Re year-spending: when I look at correlation in a strict sense they are roughly .35 correlated. In a non-strict sense, it’s actually the other way around—including year in the model changes the effect of spending (which is really what I’m trying to measure). I see what you’re saying with regard to the actual source of variation, but can’t it be the case that one thing isn’t vaguely related to another, and that the actual source of variation is the two variables. In such a case, aren’t there ways to parse that covariance, such that you gain a better understanding of each variable’s effect on variance?
Also, just want to make sure: if you don’t have a dependent observation for a given condition, you would have to remove that entire row, correct? The mixed-model wouldn’t be able to work around that? This is what i learned in stats class, but if I’m doing this wrong, I think this might also be affecting correlation.
Thanks, Philip!
James
On Sep 29, 2019, at 3:06 AM, Phillip Alday <phillip.alday using mpi.nl<mailto:phillip.alday using mpi.nl>> wrote:
The default optimizer in lme4 is the default for a reason. :) While
there's no free lunch or single best optimizer for every situation, the
default was chosen based on our experience about which optimizer works
performs well across a wide range of models and datasets.
Multicollinearity in mixed-effects models works pretty much exactly the
same way as it does in fixed-effects (i.e. regular/not mixed) regression
and so the way it's addressed (converting to PC basis, residualization,
etc.) In your case, you could omit one race and then the remaining races
will be linearly independent, albeit still correlated with another. This
correlation isn't great and will inflate your standard errors, but then
at least your design matrix won't be rank deficient.
Regarding year-spending: Are you using 'correlated' in a strict sense,
e.g. that spending tends to go up year-by-year? Or do just mean that
including spending in the model changes the effect of year? (I think the
latter weakly implies the former, but it's a different perspective.)

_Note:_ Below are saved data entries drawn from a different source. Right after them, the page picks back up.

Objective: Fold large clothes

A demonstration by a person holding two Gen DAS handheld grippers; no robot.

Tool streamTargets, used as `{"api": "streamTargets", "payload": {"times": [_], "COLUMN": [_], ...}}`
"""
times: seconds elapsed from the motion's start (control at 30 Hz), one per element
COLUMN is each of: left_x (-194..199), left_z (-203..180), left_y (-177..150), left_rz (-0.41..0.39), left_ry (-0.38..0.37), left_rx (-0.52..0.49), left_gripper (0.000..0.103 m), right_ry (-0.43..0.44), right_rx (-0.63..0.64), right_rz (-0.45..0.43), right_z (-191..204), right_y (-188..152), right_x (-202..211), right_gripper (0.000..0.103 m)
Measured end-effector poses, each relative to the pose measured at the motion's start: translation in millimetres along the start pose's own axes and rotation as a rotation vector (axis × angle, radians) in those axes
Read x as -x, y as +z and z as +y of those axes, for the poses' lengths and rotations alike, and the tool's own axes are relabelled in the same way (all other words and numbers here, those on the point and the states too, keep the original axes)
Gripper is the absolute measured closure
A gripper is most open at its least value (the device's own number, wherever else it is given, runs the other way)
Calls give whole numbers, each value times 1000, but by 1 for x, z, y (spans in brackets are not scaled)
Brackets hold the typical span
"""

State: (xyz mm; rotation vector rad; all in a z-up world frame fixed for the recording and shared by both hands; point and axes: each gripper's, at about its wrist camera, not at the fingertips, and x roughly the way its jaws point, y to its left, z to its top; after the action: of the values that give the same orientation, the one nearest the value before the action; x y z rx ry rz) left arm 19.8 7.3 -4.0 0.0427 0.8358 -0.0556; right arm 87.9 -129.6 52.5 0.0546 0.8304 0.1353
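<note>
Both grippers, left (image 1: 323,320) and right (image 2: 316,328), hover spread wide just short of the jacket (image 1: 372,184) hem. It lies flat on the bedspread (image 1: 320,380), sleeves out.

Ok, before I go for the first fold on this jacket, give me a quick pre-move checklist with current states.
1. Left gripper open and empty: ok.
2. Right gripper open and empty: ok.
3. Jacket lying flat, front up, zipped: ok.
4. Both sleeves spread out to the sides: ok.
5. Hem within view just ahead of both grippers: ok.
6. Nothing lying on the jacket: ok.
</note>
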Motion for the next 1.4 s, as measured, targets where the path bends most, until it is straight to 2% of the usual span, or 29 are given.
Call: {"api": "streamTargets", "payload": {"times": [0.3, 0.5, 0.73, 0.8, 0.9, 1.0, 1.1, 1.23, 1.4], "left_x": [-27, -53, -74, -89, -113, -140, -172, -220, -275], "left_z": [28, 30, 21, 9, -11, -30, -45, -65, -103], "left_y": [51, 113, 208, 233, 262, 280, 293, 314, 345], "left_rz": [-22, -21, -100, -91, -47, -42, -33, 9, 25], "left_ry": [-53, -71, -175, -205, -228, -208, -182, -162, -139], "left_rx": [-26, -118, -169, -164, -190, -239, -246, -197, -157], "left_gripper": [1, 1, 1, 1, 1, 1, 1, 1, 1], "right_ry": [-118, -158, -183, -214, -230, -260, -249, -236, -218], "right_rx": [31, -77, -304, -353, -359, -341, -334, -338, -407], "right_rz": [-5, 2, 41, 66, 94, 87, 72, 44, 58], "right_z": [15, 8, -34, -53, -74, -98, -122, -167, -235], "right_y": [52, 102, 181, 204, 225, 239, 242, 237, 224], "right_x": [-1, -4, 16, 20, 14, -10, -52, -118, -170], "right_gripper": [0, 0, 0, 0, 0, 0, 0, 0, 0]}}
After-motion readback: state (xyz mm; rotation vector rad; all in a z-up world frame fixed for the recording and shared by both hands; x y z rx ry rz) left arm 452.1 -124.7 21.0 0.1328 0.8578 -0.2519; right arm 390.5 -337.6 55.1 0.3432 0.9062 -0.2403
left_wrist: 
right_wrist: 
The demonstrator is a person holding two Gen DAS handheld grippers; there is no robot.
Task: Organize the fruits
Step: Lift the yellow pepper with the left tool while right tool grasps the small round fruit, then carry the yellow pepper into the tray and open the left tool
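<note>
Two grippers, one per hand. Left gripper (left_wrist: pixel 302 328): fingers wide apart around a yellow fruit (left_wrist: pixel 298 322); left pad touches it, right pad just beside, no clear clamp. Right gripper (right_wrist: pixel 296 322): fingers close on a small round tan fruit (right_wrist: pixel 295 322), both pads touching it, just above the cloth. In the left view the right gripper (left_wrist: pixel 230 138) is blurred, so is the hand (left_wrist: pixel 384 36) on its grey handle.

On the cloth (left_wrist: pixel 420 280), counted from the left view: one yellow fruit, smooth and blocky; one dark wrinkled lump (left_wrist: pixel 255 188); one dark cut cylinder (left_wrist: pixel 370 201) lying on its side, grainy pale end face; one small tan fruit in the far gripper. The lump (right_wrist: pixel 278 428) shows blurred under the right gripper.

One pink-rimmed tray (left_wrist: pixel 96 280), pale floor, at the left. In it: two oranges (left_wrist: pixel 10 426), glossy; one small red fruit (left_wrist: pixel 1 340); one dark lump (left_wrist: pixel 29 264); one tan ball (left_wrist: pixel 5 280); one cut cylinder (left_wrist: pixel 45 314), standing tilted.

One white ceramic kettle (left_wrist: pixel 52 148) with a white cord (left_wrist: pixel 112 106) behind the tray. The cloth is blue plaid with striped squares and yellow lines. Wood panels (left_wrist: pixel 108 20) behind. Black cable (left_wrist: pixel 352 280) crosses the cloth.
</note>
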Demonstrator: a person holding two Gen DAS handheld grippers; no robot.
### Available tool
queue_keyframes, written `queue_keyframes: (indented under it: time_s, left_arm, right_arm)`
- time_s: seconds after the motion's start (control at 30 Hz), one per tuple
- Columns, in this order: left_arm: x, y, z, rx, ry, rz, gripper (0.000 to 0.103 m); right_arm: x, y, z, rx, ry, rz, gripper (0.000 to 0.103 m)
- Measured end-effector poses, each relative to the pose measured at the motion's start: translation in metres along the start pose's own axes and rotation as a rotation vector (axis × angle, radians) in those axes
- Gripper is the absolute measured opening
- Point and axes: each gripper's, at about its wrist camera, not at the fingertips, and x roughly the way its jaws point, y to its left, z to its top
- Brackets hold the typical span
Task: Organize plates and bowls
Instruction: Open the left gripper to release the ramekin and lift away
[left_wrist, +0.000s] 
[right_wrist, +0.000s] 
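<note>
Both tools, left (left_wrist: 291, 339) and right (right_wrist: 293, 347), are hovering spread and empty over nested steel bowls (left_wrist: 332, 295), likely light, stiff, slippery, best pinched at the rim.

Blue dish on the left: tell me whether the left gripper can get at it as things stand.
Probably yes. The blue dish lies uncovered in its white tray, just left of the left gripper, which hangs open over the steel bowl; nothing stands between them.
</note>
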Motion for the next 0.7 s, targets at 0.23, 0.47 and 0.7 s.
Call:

Either way, the changing coefficient isn't terribly surprising. In
'human' terms: if you don't have the option of attributing something to
the actual source of variation, but you do have something that is
vaguely related to it, then you will attribute it to that. However, if
you're ever given the chance to attribute it to the actual source, you
will do that and your attribution to the vaguely-related thing will change.
Best,
Phillip
On 29/09/2019 03:20, Ades, James wrote:
Thanks, Ben and Philip!
So I think I was conflating having a continuous dependent variable,
which could then be broken up into different categories with dummy
variables (for instance, if I wanted to look at how wealth affects the
distribution of race in an area, I could create a model like lmer(total
people ~ race + per capita income + …) with creating something similar
with a fixed factor (which I guess can’t be done).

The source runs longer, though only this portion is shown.